In 1903, H G Wells penned the humorous short story called The Truth About Pyecraft, a fantasy tale about a morbidly obese member of a London club who undertakes an ancient Hindu weight-loss recipe, only to be found floating like a balloon in the air. He had reduced his weight, but not his fatness. Such stories are as absurd as intended, and the realm of fad dieting, though avoiding levitation, has also created a strange dysphoria amongst medical practitioners.

As with so many inventions, what was once absurd has now become reality with drugs like Ozempic, Wegovy (both semaglutide) and Mounjaro (tirzepatide), which give patients the sensation of feeling full for longer, extended digestion periods, and higher rates of insulin release paired with reduced glucagon production.
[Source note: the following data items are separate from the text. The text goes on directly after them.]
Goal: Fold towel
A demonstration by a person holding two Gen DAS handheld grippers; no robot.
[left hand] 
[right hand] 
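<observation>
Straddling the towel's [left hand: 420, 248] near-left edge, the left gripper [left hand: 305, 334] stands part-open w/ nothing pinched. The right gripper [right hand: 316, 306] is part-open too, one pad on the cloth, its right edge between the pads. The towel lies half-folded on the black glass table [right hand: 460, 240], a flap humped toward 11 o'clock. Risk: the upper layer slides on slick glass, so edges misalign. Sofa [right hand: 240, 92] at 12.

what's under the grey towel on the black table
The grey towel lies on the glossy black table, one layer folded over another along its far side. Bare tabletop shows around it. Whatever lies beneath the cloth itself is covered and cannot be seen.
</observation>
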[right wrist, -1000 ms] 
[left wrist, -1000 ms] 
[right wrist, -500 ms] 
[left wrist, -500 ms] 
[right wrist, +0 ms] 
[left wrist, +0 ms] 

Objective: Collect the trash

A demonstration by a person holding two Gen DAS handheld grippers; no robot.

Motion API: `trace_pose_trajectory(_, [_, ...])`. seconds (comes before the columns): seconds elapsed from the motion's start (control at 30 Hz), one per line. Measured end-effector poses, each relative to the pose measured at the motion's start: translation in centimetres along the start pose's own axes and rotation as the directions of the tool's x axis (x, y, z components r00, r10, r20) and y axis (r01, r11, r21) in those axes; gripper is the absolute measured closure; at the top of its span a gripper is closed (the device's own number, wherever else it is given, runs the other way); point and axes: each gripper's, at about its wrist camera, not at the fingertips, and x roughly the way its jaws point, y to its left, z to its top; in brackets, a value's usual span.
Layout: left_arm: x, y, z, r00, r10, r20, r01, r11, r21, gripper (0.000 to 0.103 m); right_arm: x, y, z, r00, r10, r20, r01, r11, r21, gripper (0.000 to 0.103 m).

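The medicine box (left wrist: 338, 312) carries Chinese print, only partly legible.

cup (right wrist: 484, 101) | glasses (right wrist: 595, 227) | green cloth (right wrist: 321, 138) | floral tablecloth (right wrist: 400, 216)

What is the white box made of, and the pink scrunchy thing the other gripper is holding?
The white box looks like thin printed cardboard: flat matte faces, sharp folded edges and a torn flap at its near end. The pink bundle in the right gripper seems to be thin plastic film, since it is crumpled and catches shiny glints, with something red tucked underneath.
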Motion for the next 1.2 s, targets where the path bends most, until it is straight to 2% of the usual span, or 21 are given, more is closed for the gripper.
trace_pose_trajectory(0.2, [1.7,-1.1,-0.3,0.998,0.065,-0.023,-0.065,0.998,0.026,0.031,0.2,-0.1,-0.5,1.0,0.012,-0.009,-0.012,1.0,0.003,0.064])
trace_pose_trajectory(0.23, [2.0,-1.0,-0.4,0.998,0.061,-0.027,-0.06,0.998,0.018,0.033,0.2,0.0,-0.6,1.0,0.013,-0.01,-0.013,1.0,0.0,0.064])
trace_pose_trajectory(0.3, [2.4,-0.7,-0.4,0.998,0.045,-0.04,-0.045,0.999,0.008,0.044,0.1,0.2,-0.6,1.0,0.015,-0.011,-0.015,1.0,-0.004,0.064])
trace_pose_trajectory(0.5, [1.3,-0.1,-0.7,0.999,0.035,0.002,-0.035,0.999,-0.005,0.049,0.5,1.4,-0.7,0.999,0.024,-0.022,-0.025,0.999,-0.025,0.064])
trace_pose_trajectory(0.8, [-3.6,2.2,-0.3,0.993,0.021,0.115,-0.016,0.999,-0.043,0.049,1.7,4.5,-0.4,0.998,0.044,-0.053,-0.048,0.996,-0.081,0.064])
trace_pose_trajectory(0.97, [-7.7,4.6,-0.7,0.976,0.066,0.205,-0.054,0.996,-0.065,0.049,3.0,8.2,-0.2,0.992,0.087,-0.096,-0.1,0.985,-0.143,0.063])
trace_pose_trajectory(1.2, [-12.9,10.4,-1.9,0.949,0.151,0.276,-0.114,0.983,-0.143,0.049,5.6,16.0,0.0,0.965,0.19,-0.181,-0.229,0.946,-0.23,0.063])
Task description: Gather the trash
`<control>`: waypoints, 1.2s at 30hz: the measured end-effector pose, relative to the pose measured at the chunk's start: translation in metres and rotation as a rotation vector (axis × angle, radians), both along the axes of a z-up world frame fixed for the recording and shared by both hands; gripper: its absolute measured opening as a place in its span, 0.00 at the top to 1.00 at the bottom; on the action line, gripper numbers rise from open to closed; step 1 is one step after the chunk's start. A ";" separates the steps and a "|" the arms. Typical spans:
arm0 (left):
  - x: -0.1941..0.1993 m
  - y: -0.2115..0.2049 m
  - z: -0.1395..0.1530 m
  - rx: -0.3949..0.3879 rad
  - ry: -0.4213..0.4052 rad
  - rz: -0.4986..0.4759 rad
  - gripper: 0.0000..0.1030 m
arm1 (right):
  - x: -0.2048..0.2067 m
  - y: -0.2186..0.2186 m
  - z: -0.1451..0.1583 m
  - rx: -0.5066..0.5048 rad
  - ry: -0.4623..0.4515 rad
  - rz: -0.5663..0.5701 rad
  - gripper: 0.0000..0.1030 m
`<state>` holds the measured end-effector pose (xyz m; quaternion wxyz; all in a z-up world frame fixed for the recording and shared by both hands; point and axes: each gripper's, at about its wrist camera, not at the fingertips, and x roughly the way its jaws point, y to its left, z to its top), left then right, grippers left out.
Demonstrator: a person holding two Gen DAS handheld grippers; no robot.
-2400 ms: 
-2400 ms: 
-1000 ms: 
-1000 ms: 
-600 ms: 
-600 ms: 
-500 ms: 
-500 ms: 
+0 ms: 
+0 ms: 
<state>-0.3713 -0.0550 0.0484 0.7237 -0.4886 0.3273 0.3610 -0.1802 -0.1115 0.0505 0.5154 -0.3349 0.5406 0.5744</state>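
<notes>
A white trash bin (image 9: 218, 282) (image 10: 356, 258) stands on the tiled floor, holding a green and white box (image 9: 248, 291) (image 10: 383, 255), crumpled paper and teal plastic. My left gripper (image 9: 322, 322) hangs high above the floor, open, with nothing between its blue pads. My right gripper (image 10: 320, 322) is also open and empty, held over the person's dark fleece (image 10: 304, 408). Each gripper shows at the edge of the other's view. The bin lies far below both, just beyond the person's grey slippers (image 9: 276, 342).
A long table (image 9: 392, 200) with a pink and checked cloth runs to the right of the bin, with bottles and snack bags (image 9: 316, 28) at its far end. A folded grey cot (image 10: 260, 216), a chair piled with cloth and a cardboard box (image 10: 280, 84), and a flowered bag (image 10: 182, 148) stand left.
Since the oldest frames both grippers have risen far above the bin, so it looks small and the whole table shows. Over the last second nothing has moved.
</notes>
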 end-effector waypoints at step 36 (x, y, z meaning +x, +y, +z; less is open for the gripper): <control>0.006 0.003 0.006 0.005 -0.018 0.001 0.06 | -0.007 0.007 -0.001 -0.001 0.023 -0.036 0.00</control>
By simply injecting a replicant of the hormone peptide-1 (glp-1), patients can rapidly decrease their consumption of food (and thus calories), and see significant and rapid improvements in their body-mass index (BMI).

That could be where the story ends, as NICE have rapidly approved the drug for people with a BMI of between 30 and 34.9, and have one weight-related comorbidity. However, it is important to address obesity at large and why it continues to perturb policymakers.

Obesity has come to epitomise a certain view of the ‘decadent West’ (even if it is more prevalent in poorer regions). Here in Britain, NHS figures suggest that 26% of men and 25% of women are morbidly obese (albeit according to the rather imperfect yardstick of having a BMI over 30).

A glance at the geographical correlations between location and obesity also raises concern: It seems the New Elite Islington wokerati’s tofu and avocado on rye bread is doing wonders for their health, while areas that require serious Levelling Up in investment also need Levelling Down in waist size.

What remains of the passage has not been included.